Potter gave him a look that made Severus feel he had asked the wrong question. “This is a curse,” he said, in the same expressionless voice. “How much do you know about the Deathly Hallows?”

“I know that the Dark Lord tried to kill me for the Elder Wand.”

Potter paused, and his face seemed to flicker between expressions for a second, like a skull struggling to speak. “Yes, of course. I’m sorry. I forgot.”

The last thing Severus wanted to contemplate was Potter worrying about him, so he dismissed that with a flick of his fingers that nearly sent the soup bowl sloshing off his lap. He held it steady and demanded, “What do the Deathly Hallows have to do with this?”

“I mastered the Elder Wand because I defeated Draco Malfoy, who was its master. And Dumbledore left me the Resurrection Stone that was in the Gaunt ring, one of Voldemort’s Horcruxes. And the Invisibility Cloak I had, the same one my father had-”

“This is impossible,” Severus interrupted. “The Master of Death is nothing more than a child’s fairy story.”

“It’s what I am.” Potter lifted the spoon from the soup and, without pausing, stuck it into his left eye.

Severus sprang to his feet with a shout, and overturned the soup bowl after all. Potter removed the spoon from his eye with a steady hand, and as Severus watched, the blood and other gore simply faded. There was a brief spiral of light that seemed to consume them, and then the spiral was gone and Potter was looking at him with two normal green eyes.

“What was that?” Severus whispered. He couldn’t even muster the strength to look away from Potter or wave his wand to clean up the mess on the floor.

“I can’t die,” Potter said, still in that voice Severus was getting heartily sick of. “Any wound anyone causes me heals. Ginny stabbed me with that same dagger, but the poison burned out the moment it entered my body.”

“And you think that your immortality is somehow connected to the deaths of those around you? I’ve never heard that was a consequence of becoming the Master of Death.”

Potter gave a dry, rasping laugh that reminded Severus of the sound of autumn leaves crackling beneath a boot. “I didn’t, either. But after Ginny died, I got out the Cloak of Invisibility, and I saw this.”
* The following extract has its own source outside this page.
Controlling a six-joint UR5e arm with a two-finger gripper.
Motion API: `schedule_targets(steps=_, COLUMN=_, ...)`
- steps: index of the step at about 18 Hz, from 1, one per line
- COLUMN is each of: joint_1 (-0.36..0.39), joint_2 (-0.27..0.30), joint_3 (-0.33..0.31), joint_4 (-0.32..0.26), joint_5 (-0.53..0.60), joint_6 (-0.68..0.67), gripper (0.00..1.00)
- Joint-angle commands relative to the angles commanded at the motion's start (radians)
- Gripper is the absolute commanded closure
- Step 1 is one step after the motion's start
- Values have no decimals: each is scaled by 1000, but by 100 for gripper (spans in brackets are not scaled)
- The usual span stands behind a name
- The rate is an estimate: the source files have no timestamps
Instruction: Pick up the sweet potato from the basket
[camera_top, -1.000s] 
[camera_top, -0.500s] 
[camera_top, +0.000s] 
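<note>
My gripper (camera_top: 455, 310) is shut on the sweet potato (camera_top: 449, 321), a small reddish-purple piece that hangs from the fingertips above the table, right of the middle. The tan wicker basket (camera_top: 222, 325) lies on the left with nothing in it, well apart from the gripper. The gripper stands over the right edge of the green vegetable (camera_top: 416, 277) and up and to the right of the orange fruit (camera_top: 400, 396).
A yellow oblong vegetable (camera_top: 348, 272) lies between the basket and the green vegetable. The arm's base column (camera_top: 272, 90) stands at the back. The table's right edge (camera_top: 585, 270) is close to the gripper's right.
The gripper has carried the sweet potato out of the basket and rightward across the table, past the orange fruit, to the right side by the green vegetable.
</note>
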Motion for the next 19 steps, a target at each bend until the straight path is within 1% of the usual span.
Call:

There was a dark flash in the air between them, no spell that Severus knew, and a figure appeared and turned towards him. Severus found himself flinching for the third time that night. He had expected something like a Dementor, but this was worse. Darkness formed into the shape of a man, with a voice that hissed into his ears.

And the voice brought not words, but sensations. Severus knew in instants what it would be like to burn to death, to suffocate on fumes from an improperly-prepared potion when the door was only meters away, to succumb to the bite of the snake Potter had saved him from, to have his soul sucked out from the Dementor’s Kiss-

“Stop!”

The sensations vanished. Severus found himself on the floor, panting, on his hands and knees. He stamped down the shame that tried to rise up in him. This wasn’t about whether shame was a good response or not. He would have defied the Dark Lord himself to remain standing in the face of that.
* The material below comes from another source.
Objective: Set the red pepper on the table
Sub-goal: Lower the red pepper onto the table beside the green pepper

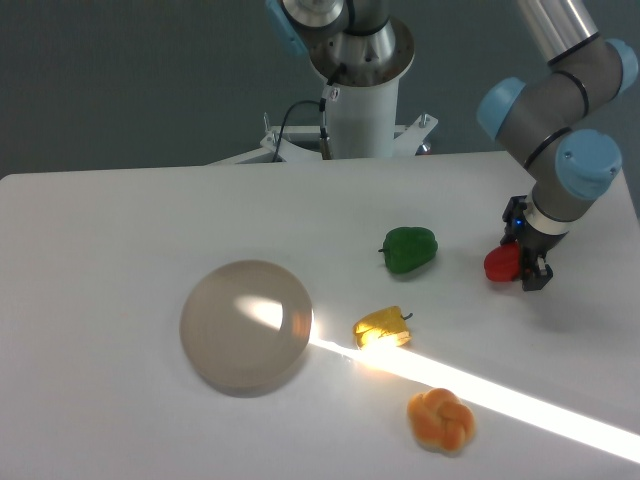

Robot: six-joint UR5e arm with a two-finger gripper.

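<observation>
Red pepper held btwn jaws, just above table.

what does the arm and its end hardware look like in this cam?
Silver-grey tubular arm links with grey joint housings and light-blue end caps. The gripper is small and black, with short dark fingers and a tiny blue light at the wrist. A black cable runs by the white base column.

Pepper behind, perhaps right of disc
</observation>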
He leaned back and stared at Potter. Potter was once again sitting there and staring straight at the wall. Severus shook his head. “What ways of dying do you feel?” His voice was hoarse, and he Summoned a glass wordlessly and then conjured water for it.

“Nothing.” Potter glanced at him. “I told you, I can’t die. I hear the voice of my mother whispering the curse.”

“The curse that you believe goes along with being the Master of Death.” At least Severus’s voice sounded like his own again. He stumbled back to his feet and leaned against the side of the couch.

“Yes. To live forever, while those I love die.”

Severus shook his head. “It could be a coincidence-”

“Then they would have found something when they looked into Ginny’s mind at St. Mungo’s.” Potter’s voice broke at last, and he held his hands over his face as if he didn’t want to see the world anymore. “They would have discovered Teddy’s heart defect before now. They would know the source of George’s illness.”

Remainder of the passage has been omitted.